## Work task
Exact copies of the lines from the one with "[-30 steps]" through the last line of the entries, and no pictures, make up the answer.

## Provided information
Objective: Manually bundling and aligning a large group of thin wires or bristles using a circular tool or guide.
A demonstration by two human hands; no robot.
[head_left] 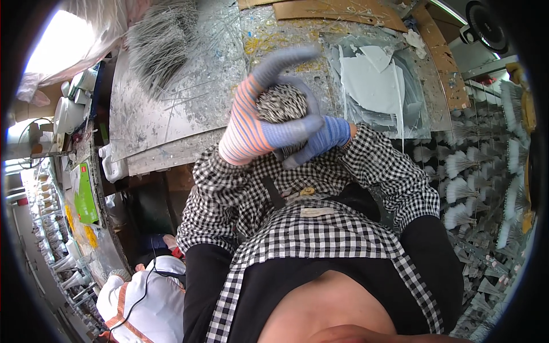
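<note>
Close above the near edge of the worktable, I hold a thick round bundle of grey strands, its cut ends facing up. My left hand, in a pink-and-blue striped knit glove, curves round the bundle's side. One finger of that hand is raised above the bundle, blurred by motion. My right hand, in a blue striped glove, closes round the lower part from the right. The bundle's lower end is mostly hidden behind the gloves. On the table's far left lies a large loose pile of similar grey strands.
White paste covers a plastic sheet on the table's right. Cardboard lies along the far edge. Racks with white bristle tufts stand at the right. A person in white is at the lower left, near a green box.
</note>
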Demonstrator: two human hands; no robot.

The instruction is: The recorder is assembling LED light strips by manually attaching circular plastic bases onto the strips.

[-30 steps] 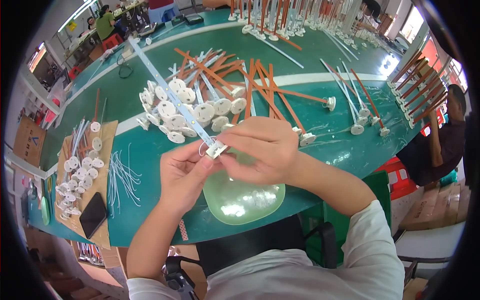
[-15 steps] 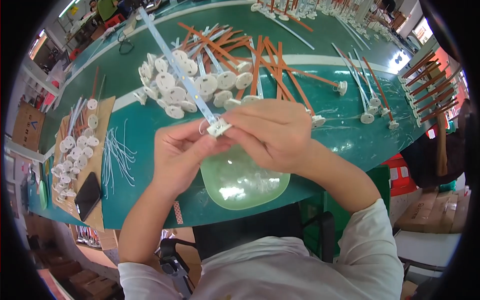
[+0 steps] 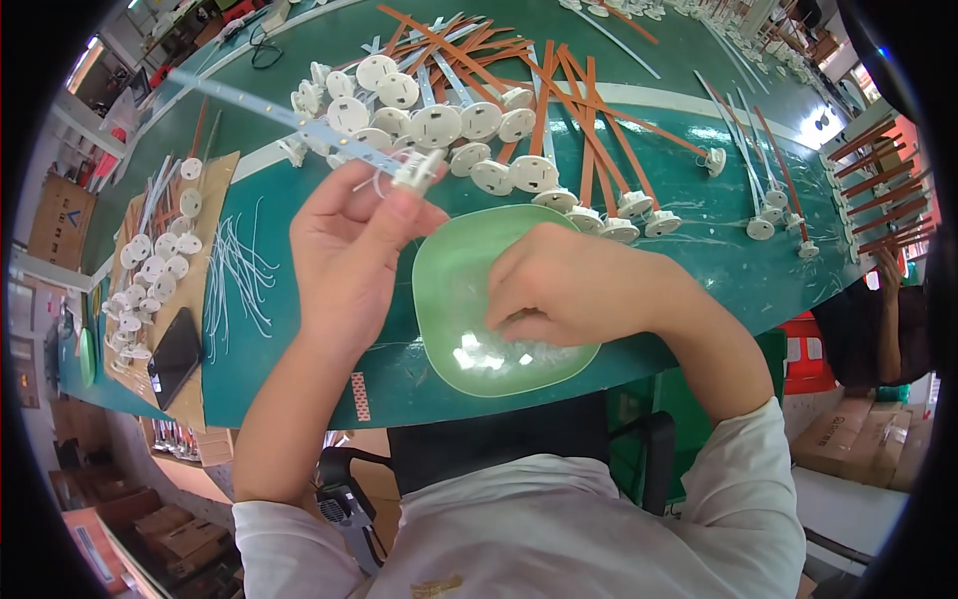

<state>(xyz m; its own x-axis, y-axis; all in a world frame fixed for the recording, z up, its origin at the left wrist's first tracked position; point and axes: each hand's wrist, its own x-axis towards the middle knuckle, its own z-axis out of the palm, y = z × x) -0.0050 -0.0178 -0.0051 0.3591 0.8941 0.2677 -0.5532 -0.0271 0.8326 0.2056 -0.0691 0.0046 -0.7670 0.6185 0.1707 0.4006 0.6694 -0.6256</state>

## Answer to this exercise
[-30 steps] 
[-15 steps] 
[+0 steps] 

<state>(xyz m; its own x-axis, y-axis; all in a world frame fixed for the recording, z up, its origin at the left wrist's first tracked position; point and axes: each hand's wrist, its own x-axis towards the middle knuckle, its own z-axis out of the palm, y = z × x) -0.0050 -0.0178 -0.0051 0.3591 0.8941 0.2677 -0.5532 -0.0271 0.8326 0.2056 -0.0691 0.0046 -0.7670 0.6185 0.1707 0.4006 0.6694 -0.6256</state>

There's no more to the answer.